## Directions for this task
Pictures in the entries below are excluded; copy only the lines from the one containing "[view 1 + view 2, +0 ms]" to the one containing "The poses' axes", both included.

Data items

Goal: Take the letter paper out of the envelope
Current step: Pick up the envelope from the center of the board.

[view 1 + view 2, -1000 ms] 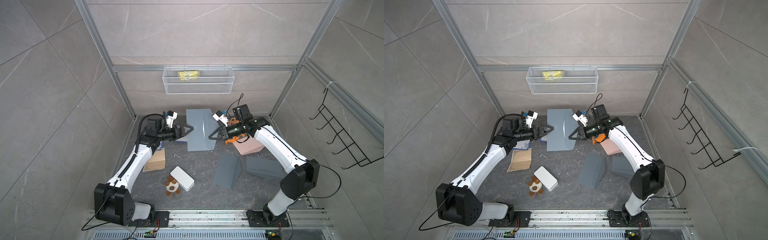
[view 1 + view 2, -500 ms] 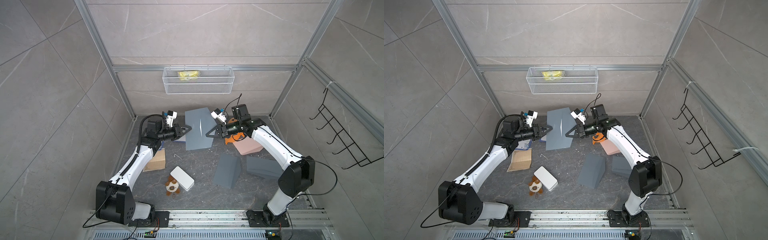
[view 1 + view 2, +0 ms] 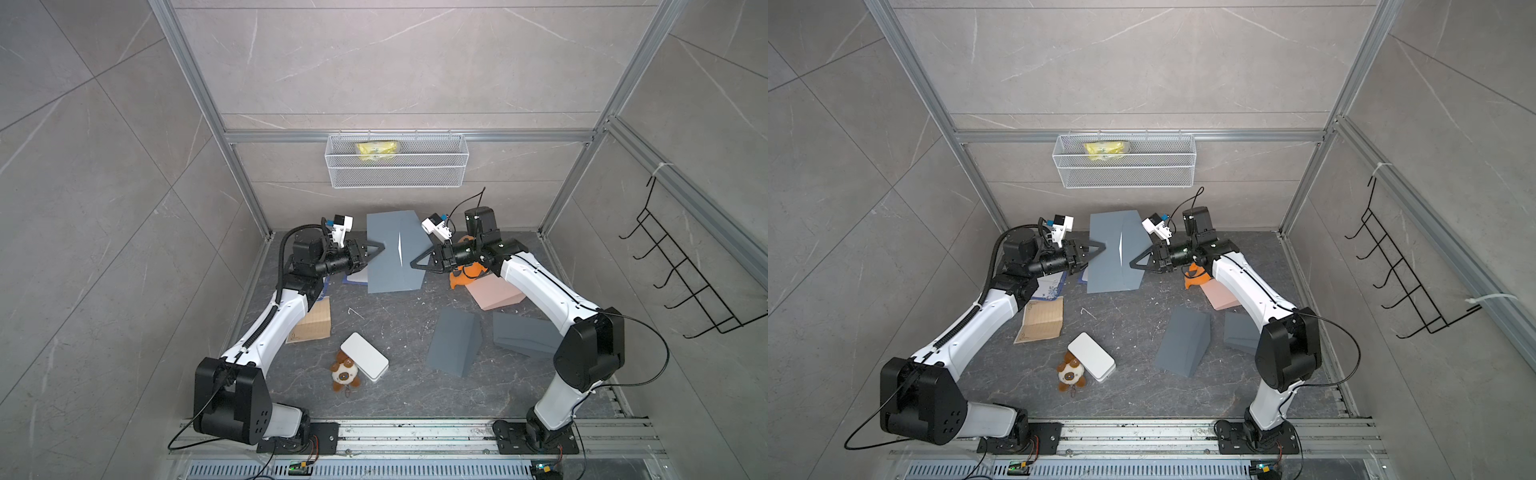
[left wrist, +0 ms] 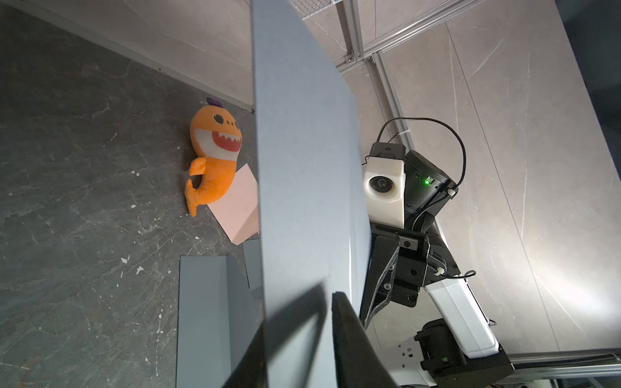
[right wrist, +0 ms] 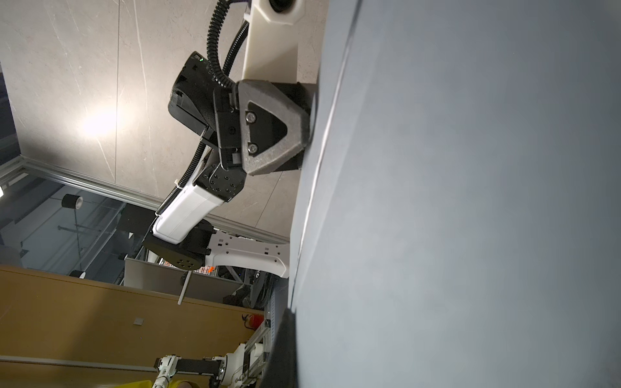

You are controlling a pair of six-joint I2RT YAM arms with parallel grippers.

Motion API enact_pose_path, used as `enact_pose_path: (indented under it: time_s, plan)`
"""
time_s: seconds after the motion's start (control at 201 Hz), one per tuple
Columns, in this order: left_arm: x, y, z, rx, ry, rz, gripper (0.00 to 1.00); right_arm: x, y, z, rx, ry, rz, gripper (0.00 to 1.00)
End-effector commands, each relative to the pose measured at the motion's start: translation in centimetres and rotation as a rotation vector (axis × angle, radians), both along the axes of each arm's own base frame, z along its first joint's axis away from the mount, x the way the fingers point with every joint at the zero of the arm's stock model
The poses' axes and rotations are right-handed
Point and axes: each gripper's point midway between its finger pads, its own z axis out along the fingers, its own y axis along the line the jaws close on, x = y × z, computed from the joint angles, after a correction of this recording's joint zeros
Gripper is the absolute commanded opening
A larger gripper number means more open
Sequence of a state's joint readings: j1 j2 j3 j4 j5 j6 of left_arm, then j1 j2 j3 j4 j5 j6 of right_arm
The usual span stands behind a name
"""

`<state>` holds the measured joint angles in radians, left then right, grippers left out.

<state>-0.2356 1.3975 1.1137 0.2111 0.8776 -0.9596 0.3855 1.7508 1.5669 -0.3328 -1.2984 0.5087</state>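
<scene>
envelope: grey envelope is lifted clear of the dark floor, slung between the two arms near the back wall, broad face tilted toward the top cameras.
left gripper: on the envelope's left edge. In the left wrist view the sheet runs between its fingers. In the right wrist view one of its fingers lies flat against the grey face. Reads as pinching the envelope; how firmly, cannot tell.
right gripper: pressed together on the envelope's right edge, low on that side, carrying that end.
letter paper: not out. Both top views show a thin white streak down the middle of the envelope. It could be the paper's edge at the opening or light on a fold; cannot tell which.
done: envelope picked up and held two-handed.
left: everything that counts. The mouth has to open, one gripper has to get onto the paper itself, then draw it out while the other holds the envelope.
risk: both grips look to be on the outer skin, so they may clamp the paper inside.
clutter: orange shark plush, pink sheet and a folded grey sheet lie on the floor, well apart from the grips.
</scene>
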Motion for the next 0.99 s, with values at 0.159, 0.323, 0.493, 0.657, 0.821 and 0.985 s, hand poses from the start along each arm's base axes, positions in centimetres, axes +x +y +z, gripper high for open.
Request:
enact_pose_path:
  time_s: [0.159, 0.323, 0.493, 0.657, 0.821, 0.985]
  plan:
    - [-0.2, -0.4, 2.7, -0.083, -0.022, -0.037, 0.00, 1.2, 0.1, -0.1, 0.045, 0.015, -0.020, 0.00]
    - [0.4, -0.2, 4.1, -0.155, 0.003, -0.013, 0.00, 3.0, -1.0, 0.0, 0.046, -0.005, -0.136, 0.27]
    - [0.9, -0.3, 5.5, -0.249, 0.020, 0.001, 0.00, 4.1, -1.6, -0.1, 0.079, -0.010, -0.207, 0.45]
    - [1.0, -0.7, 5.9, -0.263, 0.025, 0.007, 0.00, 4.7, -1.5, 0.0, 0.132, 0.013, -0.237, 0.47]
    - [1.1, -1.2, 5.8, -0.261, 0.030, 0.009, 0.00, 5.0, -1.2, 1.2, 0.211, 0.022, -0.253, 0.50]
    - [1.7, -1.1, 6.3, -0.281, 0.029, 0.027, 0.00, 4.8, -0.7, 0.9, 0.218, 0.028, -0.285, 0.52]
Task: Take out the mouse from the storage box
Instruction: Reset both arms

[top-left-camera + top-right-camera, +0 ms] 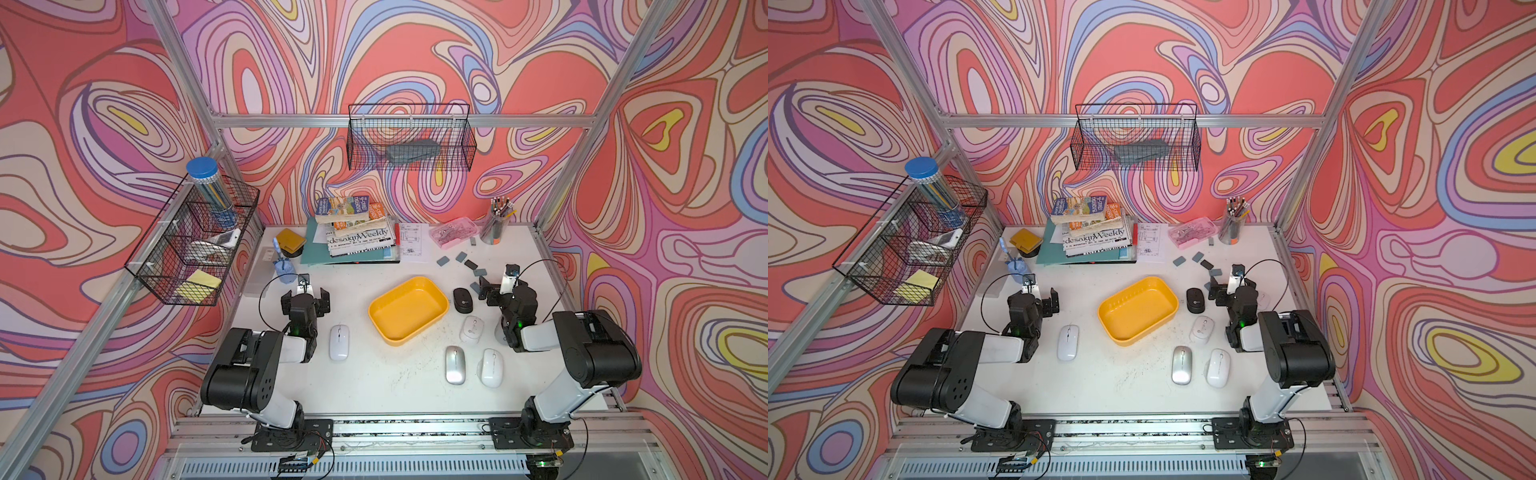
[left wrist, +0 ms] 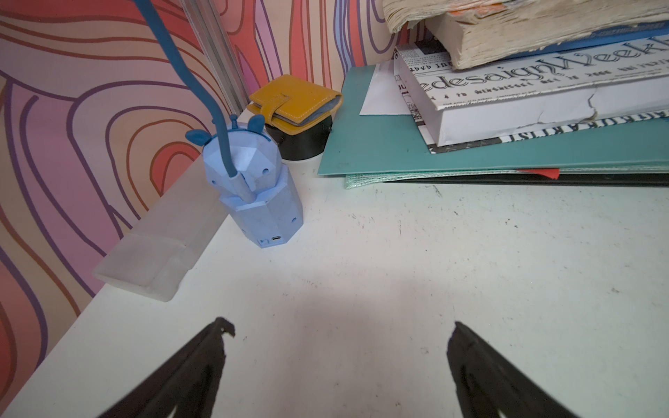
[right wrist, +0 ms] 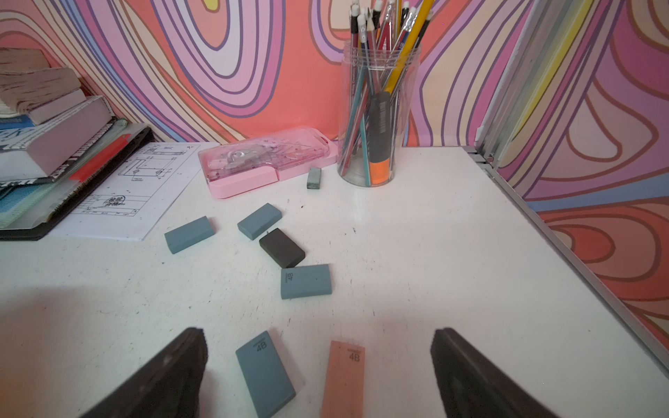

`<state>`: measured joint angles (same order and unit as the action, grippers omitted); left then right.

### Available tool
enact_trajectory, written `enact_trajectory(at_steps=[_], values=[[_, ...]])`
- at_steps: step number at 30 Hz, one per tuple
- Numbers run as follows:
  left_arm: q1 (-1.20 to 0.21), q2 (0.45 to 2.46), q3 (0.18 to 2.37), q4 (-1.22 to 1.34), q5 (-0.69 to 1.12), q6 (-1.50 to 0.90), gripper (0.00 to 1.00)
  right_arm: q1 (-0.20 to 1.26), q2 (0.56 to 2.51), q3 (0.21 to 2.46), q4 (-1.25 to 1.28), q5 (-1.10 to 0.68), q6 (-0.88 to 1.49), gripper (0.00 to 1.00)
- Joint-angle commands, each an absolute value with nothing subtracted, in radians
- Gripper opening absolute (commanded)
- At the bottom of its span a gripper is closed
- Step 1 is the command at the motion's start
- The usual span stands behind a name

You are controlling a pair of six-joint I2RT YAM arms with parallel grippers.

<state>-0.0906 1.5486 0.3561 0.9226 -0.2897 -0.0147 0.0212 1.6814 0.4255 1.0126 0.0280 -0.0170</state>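
Gaping wide, left gripper (image 2: 340, 333) and right gripper (image 3: 318, 340) hold nothing.

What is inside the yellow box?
Nothing: in both top views the storage box shows only its bare yellow floor, fully visible. The mice lie outside on the table, such as the black mouse beside it. What's under the box is hidden.

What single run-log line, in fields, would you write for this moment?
storage box: empty | mice: all on table | left hand: open, holding nothing | right hand: open, holding nothing | black mouse: beside box
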Motion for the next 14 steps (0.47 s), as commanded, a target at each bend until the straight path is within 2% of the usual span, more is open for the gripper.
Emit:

## Solution for this task
[view 1 + view 2, +0 ms] 
[left wrist, +0 ms] 
[right wrist, +0 ms] 

You are controlling a pair of six-joint I2RT YAM arms with parallel grippers.

Motion API enact_pose_path, used as `enact_pose_path: (indented under it: time_s, plan)`
"""
time_s: seconds after the motion's start (control at 201 Hz), one per tuple
Columns, in this order: left_arm: x, y, z, rx, ry, rz, gripper (0.00 to 1.00); right_arm: x, y, z, rx, ry, rz, gripper (0.00 to 1.00)
End-effector commands, each relative to the pose measured at the motion's start: translation in centimetres and rotation as a rotation vector (axis × angle, radians), both along the axes of each arm's own base frame, z along its first joint's axis away from the mount, x the way the fingers point with every joint at the zero of the arm's stock model
The poses' axes and rotations are right-handed

Fully answered, the exercise is complete.